Wednesday, July 26, 2006

Request for Advice

We received a request for advice:


Anonymous said...
I am so afraid of failing my children,but I want so badly to homeschool them. How did you get over that fear?I have wanted to do this for the last two years,but the closer it gets to school starting I let people convince me I can't handle it.


Before I give my advice, you need to ask yourself if there is a valid reason not to homeschool. There are some cases where homeschooling is not a good idea. Here's my check list to determine if homeschooling is right for you?

This is my advice:

1. Do research. Read books on different homeschooling philosophies. Find a style that feels right to you. Educate yourself on child development. Much of public and private education is developmentally inappropriate regardless of the quality of the school.

2. Attend a homeschool conference. After we attended our first homeschooling conference (the year before we started homeschooling), I felt much less anxious about homeschooling. I could see that these successful homeschoolers were people just like me.

3. Find new friends.

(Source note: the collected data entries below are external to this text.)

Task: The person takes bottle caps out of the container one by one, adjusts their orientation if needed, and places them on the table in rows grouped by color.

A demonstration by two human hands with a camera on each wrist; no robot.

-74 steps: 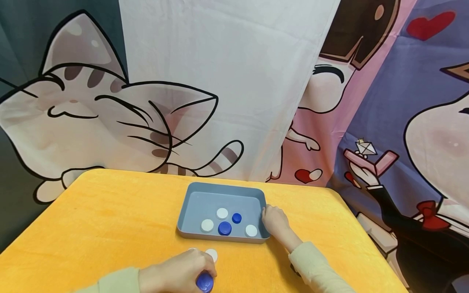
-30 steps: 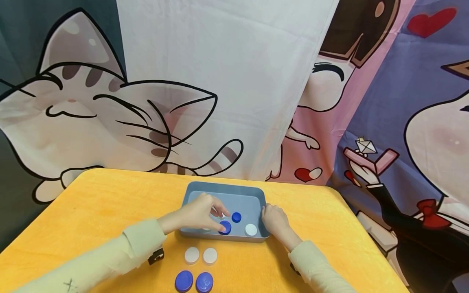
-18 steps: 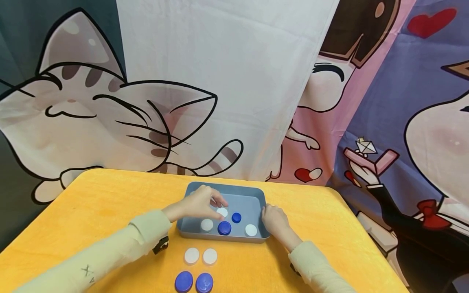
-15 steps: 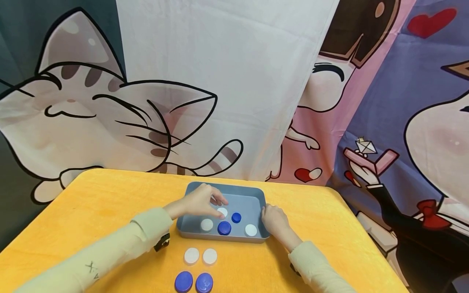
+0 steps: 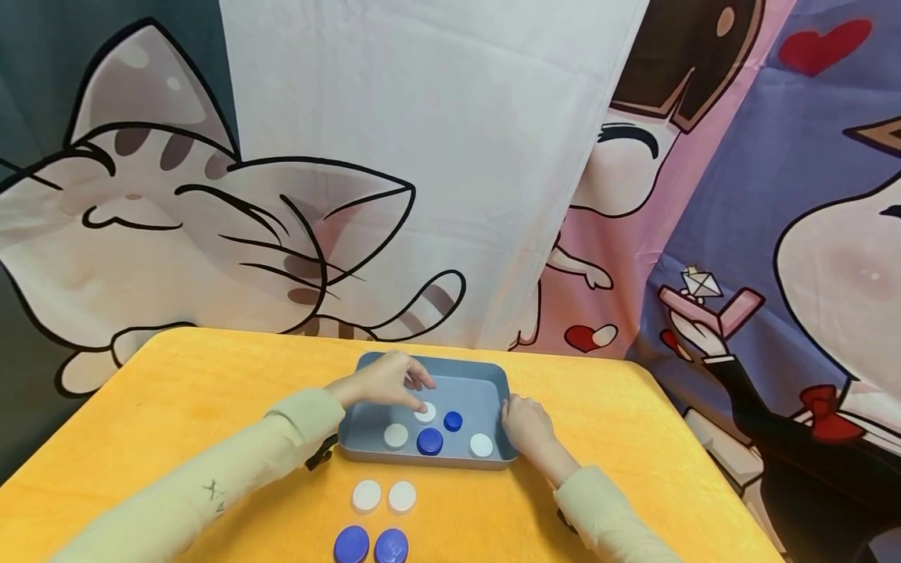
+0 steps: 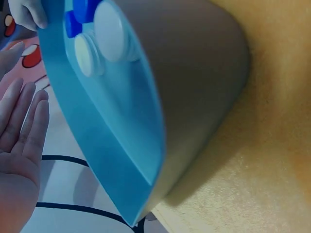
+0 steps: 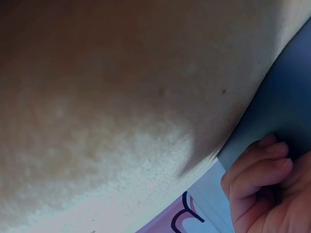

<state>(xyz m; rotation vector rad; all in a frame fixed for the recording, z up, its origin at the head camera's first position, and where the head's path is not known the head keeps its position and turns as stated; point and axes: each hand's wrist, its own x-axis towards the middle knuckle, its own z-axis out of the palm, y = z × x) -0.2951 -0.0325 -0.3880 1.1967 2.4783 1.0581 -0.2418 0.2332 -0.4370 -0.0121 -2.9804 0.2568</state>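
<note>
My left hand hovers over the left part of a grey-blue tray, fingers loosely spread and nothing between them. Its thumb overlaps a white bottle cap in the head view. In the left wrist view the fingers of the left hand show apart from the caps. My right hand grips the tray's right rim; its curled fingers show against the wall in the right wrist view. Also in the tray are a small blue cap, a larger blue cap and white caps.
On the yellow tablecloth, in front of the tray, two white caps lie side by side. Nearer the front edge of the view is a pair of blue caps. Printed cartoon curtains hang behind the table.
My left hand set a blue cap down beside another at the front, then moved forward over the tray and shifted slightly back toward its far side. My right hand keeps its grip on the rim.
</note>
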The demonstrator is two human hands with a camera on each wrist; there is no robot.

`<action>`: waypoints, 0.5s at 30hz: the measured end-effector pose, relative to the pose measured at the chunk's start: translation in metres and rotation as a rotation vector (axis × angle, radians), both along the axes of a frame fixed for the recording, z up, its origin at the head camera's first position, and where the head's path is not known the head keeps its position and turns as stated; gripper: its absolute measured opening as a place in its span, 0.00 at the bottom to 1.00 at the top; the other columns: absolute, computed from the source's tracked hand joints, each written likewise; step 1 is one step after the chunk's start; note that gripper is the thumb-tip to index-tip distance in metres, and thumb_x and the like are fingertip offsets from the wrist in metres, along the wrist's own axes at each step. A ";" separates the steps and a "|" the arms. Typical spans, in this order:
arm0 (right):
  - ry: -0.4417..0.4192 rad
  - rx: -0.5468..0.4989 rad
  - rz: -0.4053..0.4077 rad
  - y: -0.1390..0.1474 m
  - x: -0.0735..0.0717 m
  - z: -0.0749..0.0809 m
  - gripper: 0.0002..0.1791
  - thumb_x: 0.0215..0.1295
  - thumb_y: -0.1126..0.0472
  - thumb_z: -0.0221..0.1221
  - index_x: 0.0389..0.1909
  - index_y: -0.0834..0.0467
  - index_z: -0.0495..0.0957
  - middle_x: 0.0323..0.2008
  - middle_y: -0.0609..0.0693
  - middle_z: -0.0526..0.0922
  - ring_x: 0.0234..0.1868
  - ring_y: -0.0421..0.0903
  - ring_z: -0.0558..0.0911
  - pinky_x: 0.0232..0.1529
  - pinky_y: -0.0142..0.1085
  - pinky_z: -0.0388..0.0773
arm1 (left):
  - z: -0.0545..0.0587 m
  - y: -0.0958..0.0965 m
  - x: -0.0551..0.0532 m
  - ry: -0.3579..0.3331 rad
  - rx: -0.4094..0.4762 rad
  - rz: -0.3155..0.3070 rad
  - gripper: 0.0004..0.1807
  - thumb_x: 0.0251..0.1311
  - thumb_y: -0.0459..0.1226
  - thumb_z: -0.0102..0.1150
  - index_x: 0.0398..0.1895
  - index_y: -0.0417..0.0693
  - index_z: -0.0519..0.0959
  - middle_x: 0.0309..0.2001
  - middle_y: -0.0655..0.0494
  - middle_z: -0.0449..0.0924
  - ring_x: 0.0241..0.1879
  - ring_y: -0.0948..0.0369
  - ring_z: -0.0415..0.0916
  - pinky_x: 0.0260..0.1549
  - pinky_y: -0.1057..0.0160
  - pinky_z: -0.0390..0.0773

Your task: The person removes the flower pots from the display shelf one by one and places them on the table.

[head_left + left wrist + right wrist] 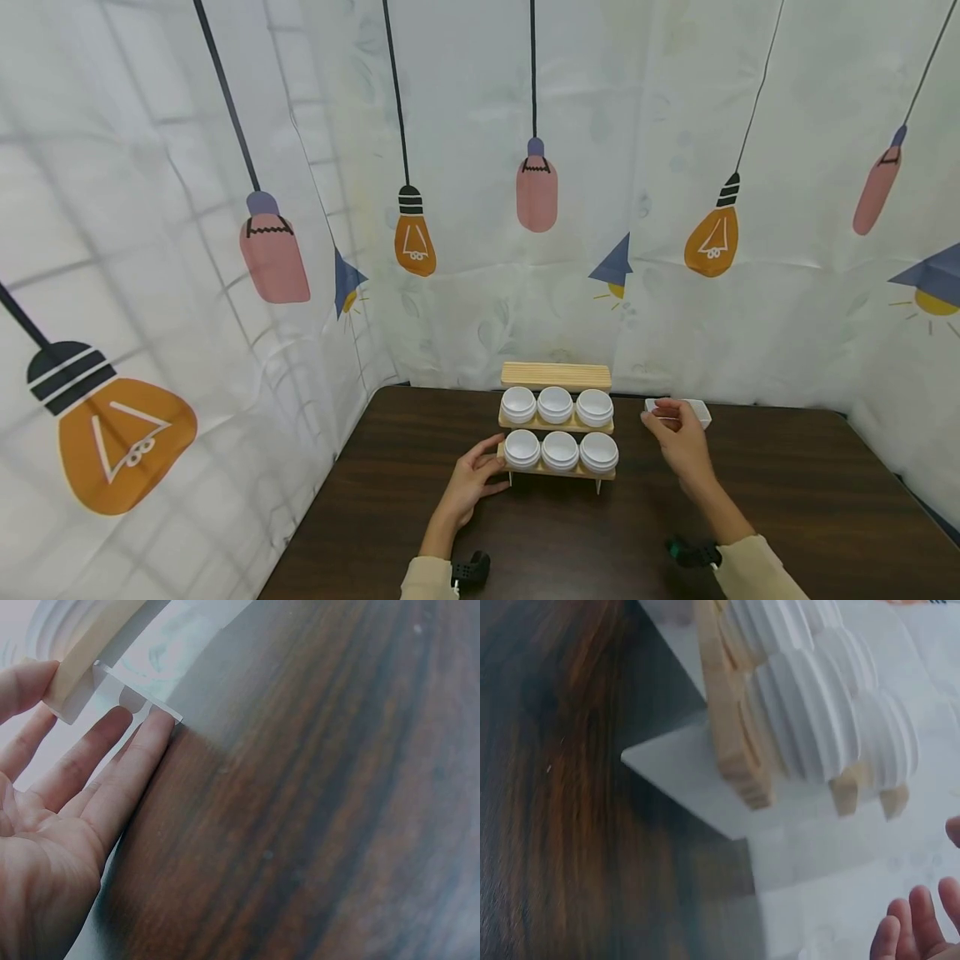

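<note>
Head view: we locate the tiered light-wood rack (557, 377) on the dark wood-grain table (405, 492), bearing six white round cups (559, 448) in two rows of three. We judge the step to be steadying the rack and securing the small white rectangular container (701, 412), beneath the right hand (686, 442); the next move would call for a definite grip. We read no brand or label.

Left wrist view: the left hand (67, 795) pinches the rack's front shelf end.

Right wrist view: right thumb and fingers stand apart; container contact, we cannot tell.
</note>
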State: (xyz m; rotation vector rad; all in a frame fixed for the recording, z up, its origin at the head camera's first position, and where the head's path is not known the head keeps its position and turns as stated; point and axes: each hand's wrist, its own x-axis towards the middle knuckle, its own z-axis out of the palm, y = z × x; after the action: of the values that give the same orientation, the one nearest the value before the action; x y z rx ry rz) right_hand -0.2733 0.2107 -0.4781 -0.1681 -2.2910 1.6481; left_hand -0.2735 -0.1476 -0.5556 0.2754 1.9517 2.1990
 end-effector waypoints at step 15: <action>0.015 0.135 0.202 -0.027 -0.011 0.009 0.31 0.69 0.51 0.66 0.66 0.60 0.70 0.59 0.61 0.77 0.53 0.48 0.76 0.48 0.26 0.75 | 0.000 0.000 -0.001 -0.007 0.014 -0.002 0.29 0.73 0.38 0.59 0.75 0.46 0.67 0.56 0.45 0.83 0.55 0.57 0.81 0.53 0.46 0.86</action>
State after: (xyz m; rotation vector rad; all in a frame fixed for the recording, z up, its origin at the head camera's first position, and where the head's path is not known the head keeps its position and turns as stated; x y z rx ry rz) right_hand -0.2846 0.1835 -0.4690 0.1086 -2.4666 1.5716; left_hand -0.2742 -0.1477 -0.5561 0.2716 1.9328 2.2098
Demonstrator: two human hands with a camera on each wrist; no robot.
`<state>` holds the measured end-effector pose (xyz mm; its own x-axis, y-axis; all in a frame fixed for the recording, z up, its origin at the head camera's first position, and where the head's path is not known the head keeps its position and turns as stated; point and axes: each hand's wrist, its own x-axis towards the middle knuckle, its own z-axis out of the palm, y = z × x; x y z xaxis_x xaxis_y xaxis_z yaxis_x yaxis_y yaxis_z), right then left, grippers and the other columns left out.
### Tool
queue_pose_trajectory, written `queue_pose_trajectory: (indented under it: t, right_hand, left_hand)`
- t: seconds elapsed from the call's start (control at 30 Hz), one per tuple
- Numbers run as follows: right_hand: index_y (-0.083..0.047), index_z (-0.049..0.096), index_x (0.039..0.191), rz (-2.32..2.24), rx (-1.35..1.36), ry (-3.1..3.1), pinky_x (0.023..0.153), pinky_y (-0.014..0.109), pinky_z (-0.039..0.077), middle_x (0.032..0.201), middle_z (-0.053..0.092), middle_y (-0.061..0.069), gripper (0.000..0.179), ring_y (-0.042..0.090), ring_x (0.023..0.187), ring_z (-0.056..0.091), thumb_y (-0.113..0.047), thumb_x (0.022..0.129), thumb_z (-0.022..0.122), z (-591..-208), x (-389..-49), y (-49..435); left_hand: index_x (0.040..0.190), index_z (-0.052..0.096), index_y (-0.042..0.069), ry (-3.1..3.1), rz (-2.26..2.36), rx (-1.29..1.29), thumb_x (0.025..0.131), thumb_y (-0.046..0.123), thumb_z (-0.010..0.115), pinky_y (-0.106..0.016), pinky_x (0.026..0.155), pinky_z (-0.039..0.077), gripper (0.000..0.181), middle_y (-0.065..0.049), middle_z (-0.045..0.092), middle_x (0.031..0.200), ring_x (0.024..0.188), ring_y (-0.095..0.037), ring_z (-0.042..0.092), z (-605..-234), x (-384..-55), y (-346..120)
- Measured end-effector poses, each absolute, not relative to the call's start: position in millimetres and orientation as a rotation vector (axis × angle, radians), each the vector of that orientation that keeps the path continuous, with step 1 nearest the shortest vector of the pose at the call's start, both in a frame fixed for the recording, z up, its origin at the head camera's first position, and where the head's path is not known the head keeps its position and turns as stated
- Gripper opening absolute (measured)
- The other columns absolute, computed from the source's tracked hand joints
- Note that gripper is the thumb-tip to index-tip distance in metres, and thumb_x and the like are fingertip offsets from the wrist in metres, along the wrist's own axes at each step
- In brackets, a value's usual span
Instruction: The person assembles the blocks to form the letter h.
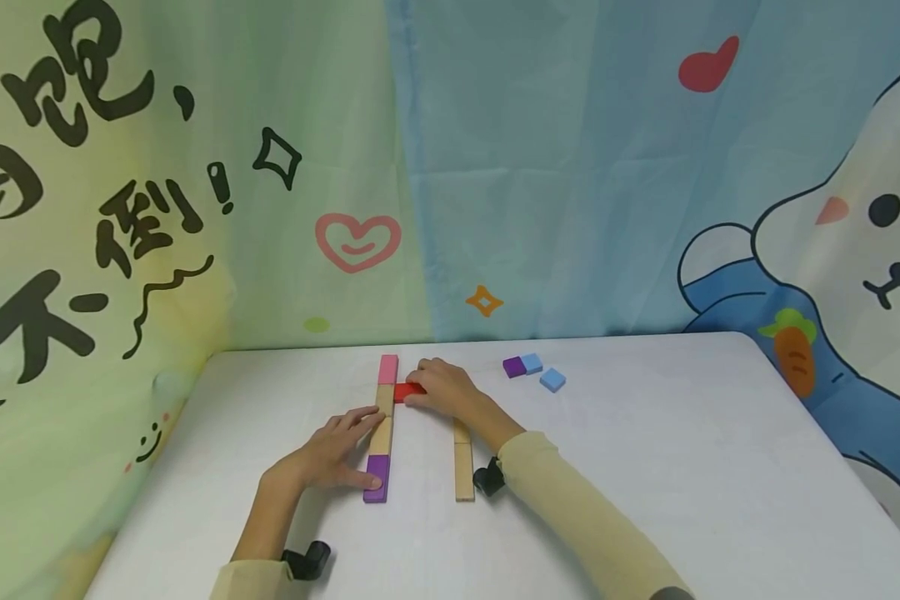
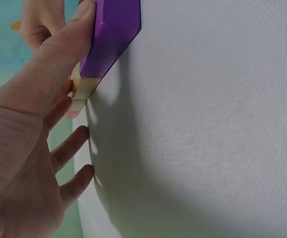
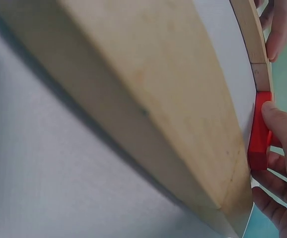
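A straight row of flat blocks lies on the white table, made of a pink block [image 1: 387, 369] at the far end, two wooden blocks [image 1: 383, 435] and a purple block [image 1: 377, 482] at the near end. My left hand [image 1: 328, 454] rests along this row with fingers spread; its thumb touches the purple block and fingertips touch the wood. With my right hand [image 1: 444, 388] I pinch a red block [image 3: 260, 131] between thumb and fingers. The red block lies crosswise, its left end against the row. Under my right wrist runs a second row of wooden blocks [image 1: 464, 473], its far part hidden.
Farther right lie a small purple block [image 1: 514, 367] and a light blue block [image 1: 531, 363] side by side, with another light blue block [image 1: 552, 380] nearer. A printed curtain [image 1: 540, 208] hangs behind the table [image 1: 682, 467]. Black wrist cameras sit beneath both wrists.
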<state>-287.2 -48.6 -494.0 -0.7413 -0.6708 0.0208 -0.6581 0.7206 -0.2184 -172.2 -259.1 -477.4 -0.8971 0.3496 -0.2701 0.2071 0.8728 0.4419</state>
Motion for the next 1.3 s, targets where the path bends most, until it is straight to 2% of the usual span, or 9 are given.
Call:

If all your friends send their children to public school and are critical of your choice to homeschool, you will feel anxious. This doesn't mean you cut these people out of your life, but it helps to surround yourself with people who can support you in your choice to homeschool. This is where a homeschool support group can be helpful. It took me years of attending homeschool park day before I felt comfortable. But now that I do, I have many resources available to me which make homeschooling easier. I have people I can talk to about different homeschooling struggles. I can see a variety of educational materials and hear how well they worked for other families.

4. Pray about it. (If you are not a praying sort, meditate or something like that.) Receiving an answer that "yes, this is the right thing for my family" makes the whole process easier. Everybody has bad days. If you have a personal "witness" that this is the right thing, than the bad days are easier to handle.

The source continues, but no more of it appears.